10. Responsibilities

10.1 General requirements

NMAA and demining organization should establish and maintain policy, standards and guidelines covering the concept of tolerable risk for use in different situations in national mine action programmes. These should distinguish between the obligations and responsibilities at the national level, and those of the employer and employee as set out below.

10.2 National Mine Action Authority

The NMAA should:

establish a clear definition of tolerable risk to be used in FRAs. When the NMAA adopts the FRA procedure in Section 7, their definition of tolerable risk should include numerical indicators of what constitute tolerable and intolerable risk;
monitor the application of standards; and
undertake periodic reviews of the national definition of tolerable risk.
Ensure FRA is part of demining organizations training for field staff.

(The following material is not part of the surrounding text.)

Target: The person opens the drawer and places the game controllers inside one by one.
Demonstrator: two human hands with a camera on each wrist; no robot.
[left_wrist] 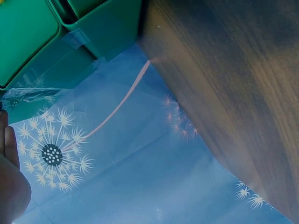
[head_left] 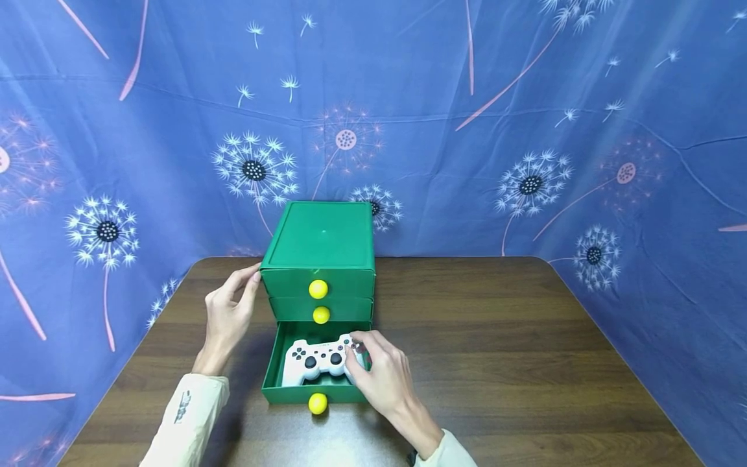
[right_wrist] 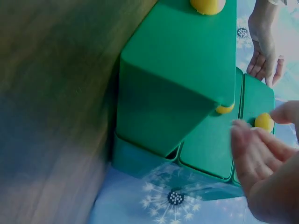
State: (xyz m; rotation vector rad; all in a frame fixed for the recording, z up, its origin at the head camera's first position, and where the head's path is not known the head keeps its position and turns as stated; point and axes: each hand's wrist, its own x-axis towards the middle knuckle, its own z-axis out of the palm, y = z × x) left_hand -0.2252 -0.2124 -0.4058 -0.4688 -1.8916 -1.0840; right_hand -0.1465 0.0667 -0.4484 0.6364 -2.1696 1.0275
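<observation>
A white game controller point(head_left: 318, 362) lies in the pulled-out bottom drawer point(head_left: 344, 394) of a green drawer box point(head_left: 323, 237). Over the controller's right end is my right hand point(head_left: 388, 373), thumb and fingers spread; whether they touch it cannot be told. The right wrist view shows this hand point(right_wrist: 268, 172) slightly blurred above the drawer's side wall point(right_wrist: 159, 112), which hides the controller. My left hand point(head_left: 227, 318) touches the box's upper left front corner with extended fingertips. Only part of the left hand point(left_wrist: 14, 182) shows in the left wrist view.
The upper two drawers are closed, with yellow knobs point(head_left: 318, 289) on their fronts. Another yellow knob point(head_left: 318, 403) is on the pulled-out drawer. A brown wooden table point(head_left: 496, 363) carries the box. Behind hangs a blue cloth point(head_left: 438, 162) with a dandelion print.
</observation>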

10.3 Demining Organizations

Demining organisations should:

apply the documented NMAA definition of tolerable risk to be used in FRAs;
use demining procedures that ensure that intolerable risks are not taken;
provide training and supervision in making and recording FRAs;
establish and maintain SOPs covering FRAs;
establish and maintain documented SOPs to undertake periodic reviews of the accuracy of FRAs and the criteria used in making them, making adjustments as appropriate.
issue, maintain and update their own standards to be applied for FRA;
cooperate with other employers in the same country to ensure consistency of standards in FRA; and
assist the host nation, during the establishment of a NMAA, in framing national standards for FRA and the definition of tolerable risk.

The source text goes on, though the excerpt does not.